PROBLEM DESCRIPTION: What is needed is a word-for-word copy of the listing below, without pictures.

<<<<

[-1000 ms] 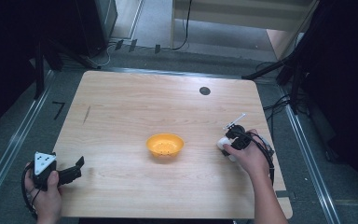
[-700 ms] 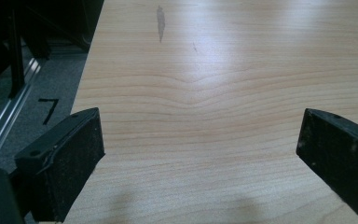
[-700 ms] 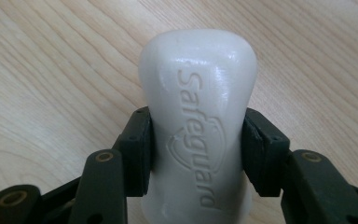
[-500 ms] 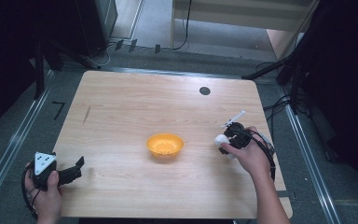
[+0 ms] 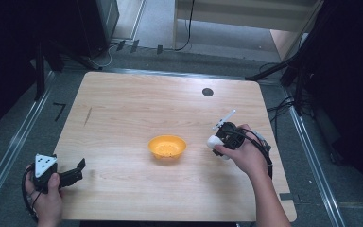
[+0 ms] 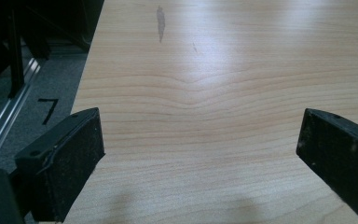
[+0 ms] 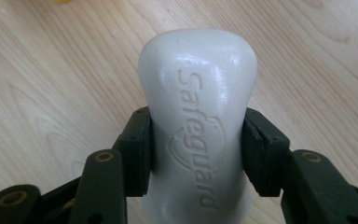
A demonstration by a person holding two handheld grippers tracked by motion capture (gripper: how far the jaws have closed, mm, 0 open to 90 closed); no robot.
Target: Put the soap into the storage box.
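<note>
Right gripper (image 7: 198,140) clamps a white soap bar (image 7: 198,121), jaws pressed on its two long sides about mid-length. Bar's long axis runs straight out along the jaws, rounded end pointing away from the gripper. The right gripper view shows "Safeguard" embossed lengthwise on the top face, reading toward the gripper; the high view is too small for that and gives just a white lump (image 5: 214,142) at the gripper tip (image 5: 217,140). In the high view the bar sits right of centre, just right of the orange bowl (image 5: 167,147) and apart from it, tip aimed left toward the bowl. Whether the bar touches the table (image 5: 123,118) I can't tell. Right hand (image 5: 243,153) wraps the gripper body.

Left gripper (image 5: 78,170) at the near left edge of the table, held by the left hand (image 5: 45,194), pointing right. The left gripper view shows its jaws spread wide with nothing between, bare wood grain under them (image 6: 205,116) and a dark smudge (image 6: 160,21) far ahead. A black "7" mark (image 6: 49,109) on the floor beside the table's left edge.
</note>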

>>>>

PROBLEM SOLUTION:
[-1000 ms] 
[-700 ms] 
[-700 ms] 
[-500 ms] 
[+0 ms] 
[+0 ms] 
[+0 ms] 
A demonstration by a person holding two handheld grippers tracked by motion capture (gripper: how far the jaws have closed, mm, 0 open to 90 closed); no robot.
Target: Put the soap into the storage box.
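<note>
Right gripper (image 7: 198,140) clamps a white soap bar (image 7: 198,121), jaws pressed on its two long sides about mid-length. Bar's long axis runs straight out along the jaws, rounded end pointing away from the gripper. The right gripper view shows "Safeguard" embossed lengthwise on the top face, reading toward the gripper; the high view is too small for that and gives just a white lump (image 5: 214,142) at the gripper tip (image 5: 217,140). In the high view the bar sits right of centre, just right of the orange bowl (image 5: 167,147) and apart from it, tip aimed left toward the bowl. Whether the bar touches the table (image 5: 123,118) I can't tell. Right hand (image 5: 243,153) wraps the gripper body.

Left gripper (image 5: 78,170) at the near left edge of the table, held by the left hand (image 5: 45,194), pointing right. The left gripper view shows its jaws spread wide with nothing between, bare wood grain under them (image 6: 205,116) and a dark smudge (image 6: 160,21) far ahead. A black "7" mark (image 6: 49,109) on the floor beside the table's left edge.
</note>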

Besides the given answer, there is nothing more to add.